Peek into the itty-bitty White House at the Presidents Hall of Fame
Located in Clermont, Florida, the Presidents Hall of Fame began as a collection of wax world leaders in 1960. Since then it has diversified its offerings.

When you’re done gawking at the animatronic Lincoln and have seen the champagne glasses used by Reagan and Gorbachev, take a look at the amazing miniature White House. Hand-made at a scale of one inch to one foot, the model features lavish interiors that mimic the real thing. The decor changes with every administration.

The Oval Office of the miniature White House, with human children in background for scale.
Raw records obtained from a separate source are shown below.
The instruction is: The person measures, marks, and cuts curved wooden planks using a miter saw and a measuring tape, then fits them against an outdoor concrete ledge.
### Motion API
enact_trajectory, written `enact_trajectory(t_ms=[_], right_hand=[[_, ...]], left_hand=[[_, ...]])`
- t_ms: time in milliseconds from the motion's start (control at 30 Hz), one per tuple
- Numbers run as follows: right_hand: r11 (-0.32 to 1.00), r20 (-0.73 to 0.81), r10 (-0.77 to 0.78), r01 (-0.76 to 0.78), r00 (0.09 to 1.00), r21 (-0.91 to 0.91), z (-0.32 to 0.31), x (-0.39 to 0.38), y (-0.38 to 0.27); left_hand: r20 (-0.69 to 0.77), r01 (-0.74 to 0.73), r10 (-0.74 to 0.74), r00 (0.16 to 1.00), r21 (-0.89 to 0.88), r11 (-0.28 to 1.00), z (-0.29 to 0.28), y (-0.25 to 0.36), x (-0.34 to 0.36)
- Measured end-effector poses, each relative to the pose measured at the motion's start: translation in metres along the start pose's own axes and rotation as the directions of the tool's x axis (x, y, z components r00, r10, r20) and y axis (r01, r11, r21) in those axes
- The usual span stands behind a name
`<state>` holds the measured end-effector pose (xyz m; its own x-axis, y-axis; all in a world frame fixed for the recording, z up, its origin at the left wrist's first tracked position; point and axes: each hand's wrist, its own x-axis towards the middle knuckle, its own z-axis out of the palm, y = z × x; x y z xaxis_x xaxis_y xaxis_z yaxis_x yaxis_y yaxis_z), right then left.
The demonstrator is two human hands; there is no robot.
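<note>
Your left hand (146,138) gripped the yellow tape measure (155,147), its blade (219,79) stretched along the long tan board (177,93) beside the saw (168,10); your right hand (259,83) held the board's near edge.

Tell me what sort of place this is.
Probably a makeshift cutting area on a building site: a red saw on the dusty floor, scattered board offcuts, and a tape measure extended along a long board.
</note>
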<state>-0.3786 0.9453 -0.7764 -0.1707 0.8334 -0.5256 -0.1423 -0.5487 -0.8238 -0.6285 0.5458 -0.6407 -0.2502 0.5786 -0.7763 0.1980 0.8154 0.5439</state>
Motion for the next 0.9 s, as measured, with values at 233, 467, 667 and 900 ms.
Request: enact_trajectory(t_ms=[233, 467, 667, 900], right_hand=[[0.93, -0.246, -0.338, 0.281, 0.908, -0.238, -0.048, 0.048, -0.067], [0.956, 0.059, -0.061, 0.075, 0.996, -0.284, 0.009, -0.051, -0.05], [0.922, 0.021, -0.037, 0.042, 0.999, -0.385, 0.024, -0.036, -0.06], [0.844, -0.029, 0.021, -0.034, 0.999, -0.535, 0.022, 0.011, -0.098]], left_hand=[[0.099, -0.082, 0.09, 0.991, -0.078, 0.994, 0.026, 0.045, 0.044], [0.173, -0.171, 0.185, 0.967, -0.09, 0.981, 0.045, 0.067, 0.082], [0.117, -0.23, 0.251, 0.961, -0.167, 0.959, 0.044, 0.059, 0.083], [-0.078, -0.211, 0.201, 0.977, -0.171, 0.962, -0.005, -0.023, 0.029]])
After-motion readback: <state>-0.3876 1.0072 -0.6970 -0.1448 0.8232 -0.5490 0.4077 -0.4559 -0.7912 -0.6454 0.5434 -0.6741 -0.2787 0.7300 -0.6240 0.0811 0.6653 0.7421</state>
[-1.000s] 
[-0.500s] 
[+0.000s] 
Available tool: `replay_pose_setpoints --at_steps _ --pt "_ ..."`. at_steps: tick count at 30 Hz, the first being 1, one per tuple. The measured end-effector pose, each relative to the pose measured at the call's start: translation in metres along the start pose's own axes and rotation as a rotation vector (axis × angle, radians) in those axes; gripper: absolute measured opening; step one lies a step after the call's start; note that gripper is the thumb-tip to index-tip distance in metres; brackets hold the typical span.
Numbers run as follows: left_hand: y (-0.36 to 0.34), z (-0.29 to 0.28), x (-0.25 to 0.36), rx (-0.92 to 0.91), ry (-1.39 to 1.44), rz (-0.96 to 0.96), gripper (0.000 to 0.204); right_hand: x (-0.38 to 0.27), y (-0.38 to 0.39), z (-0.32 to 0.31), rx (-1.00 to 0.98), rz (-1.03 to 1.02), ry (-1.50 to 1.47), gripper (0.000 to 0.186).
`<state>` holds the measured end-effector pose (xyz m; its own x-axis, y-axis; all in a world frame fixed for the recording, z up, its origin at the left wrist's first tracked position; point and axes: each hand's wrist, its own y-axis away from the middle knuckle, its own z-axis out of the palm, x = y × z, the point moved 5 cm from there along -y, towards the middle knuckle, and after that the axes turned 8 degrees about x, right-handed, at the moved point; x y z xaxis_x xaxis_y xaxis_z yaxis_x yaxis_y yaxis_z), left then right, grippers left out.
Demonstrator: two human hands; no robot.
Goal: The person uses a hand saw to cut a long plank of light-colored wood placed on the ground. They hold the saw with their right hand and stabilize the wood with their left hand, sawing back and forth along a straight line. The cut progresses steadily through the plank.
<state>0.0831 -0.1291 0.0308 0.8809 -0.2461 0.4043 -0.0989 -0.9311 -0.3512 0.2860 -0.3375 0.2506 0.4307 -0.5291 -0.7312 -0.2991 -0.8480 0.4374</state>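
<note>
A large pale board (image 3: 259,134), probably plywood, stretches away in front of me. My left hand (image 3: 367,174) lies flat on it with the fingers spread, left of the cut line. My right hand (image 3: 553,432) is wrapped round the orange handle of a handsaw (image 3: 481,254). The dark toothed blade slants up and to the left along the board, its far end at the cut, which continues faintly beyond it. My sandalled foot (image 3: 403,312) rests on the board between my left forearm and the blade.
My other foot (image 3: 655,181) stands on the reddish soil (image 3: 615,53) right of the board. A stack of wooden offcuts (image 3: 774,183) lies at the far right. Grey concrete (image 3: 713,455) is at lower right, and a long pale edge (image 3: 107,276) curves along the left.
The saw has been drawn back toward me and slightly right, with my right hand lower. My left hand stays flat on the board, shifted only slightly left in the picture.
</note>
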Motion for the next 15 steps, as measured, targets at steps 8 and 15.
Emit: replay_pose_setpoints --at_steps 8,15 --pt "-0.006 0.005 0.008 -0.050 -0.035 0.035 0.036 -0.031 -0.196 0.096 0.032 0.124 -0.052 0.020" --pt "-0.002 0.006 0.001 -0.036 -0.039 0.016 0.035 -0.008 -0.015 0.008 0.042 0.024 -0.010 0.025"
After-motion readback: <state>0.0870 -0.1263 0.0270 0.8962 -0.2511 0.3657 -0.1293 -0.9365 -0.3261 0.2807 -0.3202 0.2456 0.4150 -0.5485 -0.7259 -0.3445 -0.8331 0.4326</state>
Photo: Rain0975/Creative Commons

See the bullet that killed Lincoln
The attractions at the National Museum of Health and Medicine in Silver Spring, Maryland, include fetal conjoined twins, a stomach-sized hairball from a girl who chewed her tresses for six years, and the cannonball-blasted lower leg bones of a Civil War soldier.

Among these arresting sights lies the museum’s most historically impactful item: the bullet extracted from Abraham Lincoln’s skull after that fateful, fatal night at the theater.

Image: Library of Congress Prints and Photographs Division

Bonus for the intrepid: Find FDR’s secret track at Grand Central Terminal
It’s shrouded in mystery and decades of dust, so good luck gaining access, but there’s a train track in the bowels of New York’s Grand Central station that was an alleged escape route for Franklin Delano Roosevelt. Track 61 runs between the majestic midtown terminal and the Waldorf-Astoria hotel. FDR is rumored to have used the secret route in order to hide his worsening case of polio. An antique train car still sits on the track.

Non-secret, non-presidential tracks at Grand Central Terminal.